Scandium Canada Ltd. (TSX-V: SCD) a annoncé mardi avoir signé un accord de confidentialité mutuel avec le Laboratoire de fabrication additive multi-échelle (MSAM) de l'Université de Waterloo pour collaborer sur la fabrication additive d'alliages aluminium-scandium. Ce partenariat vise à accélérer la commercialisation de ces matériaux avancés pour des industries telles que l'aérospatiale, l'automobile et la défense.
La collaboration se concentrera sur le développement de procédés pour la fusion sur lit de poudre laser (L-PBF), une technique courante d'impression 3D métallique. « Notre premier objectif est de développer des procédés pour réduire le coût de la fabrication avancée utilisant la fusion sur lit de poudre laser afin d'élargir le spectre des opportunités de marché », a déclaré Luc Duchesne, Ph.D., directeur scientifique de Scandium Canada et responsable de sa division Scandium+.
Le MSAM, reconnu comme l'un des principaux centres de recherche en fabrication additive au Canada, opère à Catalyst137 à Kitchener, en Ontario, avec plus de 25 millions de dollars d'équipements de pointe. Le laboratoire s'est bâti une solide réputation internationale pour ses travaux sur l'impression 3D métallique, l'optimisation des procédés et le développement de matériaux avancés. La recherche sera dirigée par la professeure Mihaela Vlasea, Ph.D., codirectrice du MSAM et titulaire de la chaire de recherche du Canada en fabrication additive durable, avec le soutien du chercheur associé Mohsen K. Keshavarz, Ph.D.

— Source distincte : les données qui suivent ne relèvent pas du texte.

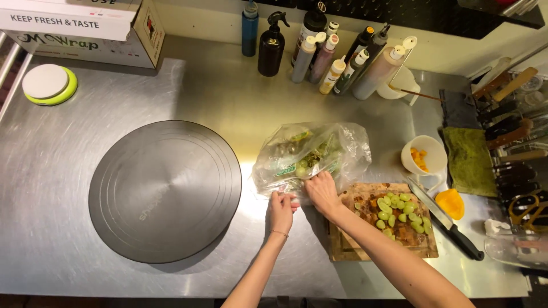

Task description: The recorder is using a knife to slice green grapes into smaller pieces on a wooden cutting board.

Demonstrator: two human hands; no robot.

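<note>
On the steel counter (pixel 85 188), seen from the head camera, both hands pinch the near edge of a clear plastic bag of green grapes (pixel 311 157): left hand (pixel 282 206) and right hand (pixel 321 191), fingers closed on the film. Right of them, halved grapes (pixel 399 214) already lie cut on the wooden board (pixel 342 245), the knife (pixel 445 219) set down; more grapes remain bagged.
</note>
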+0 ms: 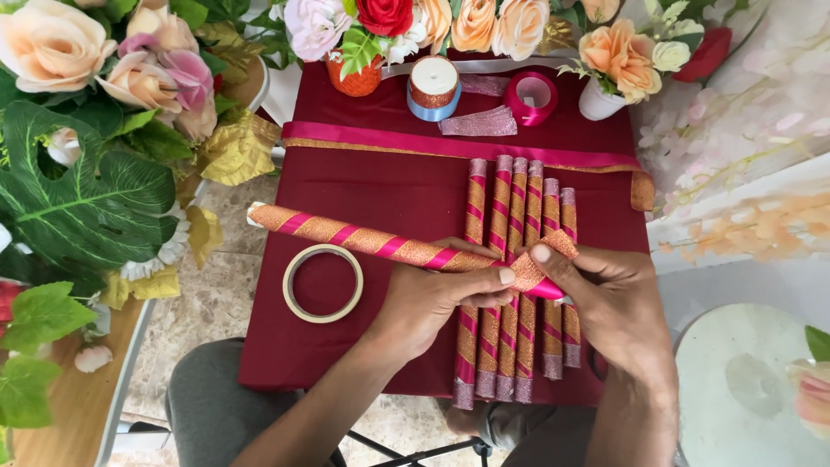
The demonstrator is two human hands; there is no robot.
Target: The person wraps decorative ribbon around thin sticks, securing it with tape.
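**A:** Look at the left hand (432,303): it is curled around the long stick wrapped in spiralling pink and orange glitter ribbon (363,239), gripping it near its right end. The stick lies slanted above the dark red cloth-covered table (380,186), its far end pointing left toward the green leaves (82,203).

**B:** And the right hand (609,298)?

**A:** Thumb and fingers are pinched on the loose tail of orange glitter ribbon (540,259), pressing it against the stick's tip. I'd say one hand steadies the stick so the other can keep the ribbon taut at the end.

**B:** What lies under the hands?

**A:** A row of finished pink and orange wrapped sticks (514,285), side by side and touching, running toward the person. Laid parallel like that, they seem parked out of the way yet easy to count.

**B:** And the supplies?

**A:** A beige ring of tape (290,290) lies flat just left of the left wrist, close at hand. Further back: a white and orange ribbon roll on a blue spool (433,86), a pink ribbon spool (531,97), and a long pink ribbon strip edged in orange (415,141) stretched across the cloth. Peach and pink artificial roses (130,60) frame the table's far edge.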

« Collaborer avec l'un des laboratoires de fabrication additive les plus respectés au monde marque une étape importante pour Scandium Canada et pour notre division Scandium+ », a déclaré Guy Bourassa, chef de la direction de Scandium Canada. « Cette initiative reflète notre engagement à générer des opportunités commerciales concrètes pour les alliages aluminium-scandium. »
Le partenariat est significatif car les alliages aluminium-scandium offrent une résistance, une soudabilité et une résistance à la corrosion supérieures par rapport aux alliages d'aluminium conventionnels, mais leur coût élevé a limité leur adoption généralisée. En tirant parti de l'expertise du MSAM en fabrication additive, les entreprises espèrent réduire les coûts de production et permettre de nouvelles applications. « Il est passionnant de s'engager avec l'écosystème industriel pour répondre aux besoins pressants de la chaîne d'approvisionnement en fabrication additive métallique », a déclaré Mme Vlasea.
Scandium Canada, par l'intermédiaire de sa division Scandium+, se consacre à la recherche, au développement et à la commercialisation d'utilisations innovantes du scandium. L'entreprise fait également progresser son projet minier du lac Crater au Québec, qui vise à devenir une source primaire de scandium. La collaboration avec l'Université de Waterloo représente une démarche stratégique pour intégrer le scandium dans le marché croissant de la fabrication additive, qui devrait se développer considérablement dans les années à venir.
Les déclarations prospectives contenues dans le communiqué mettent en évidence les risques et les incertitudes, et la société précise que les résultats réels peuvent différer des attentes. De plus amples informations sont disponibles sur le site Web SEDAR+ à l'adresse www.sedarplus.ca.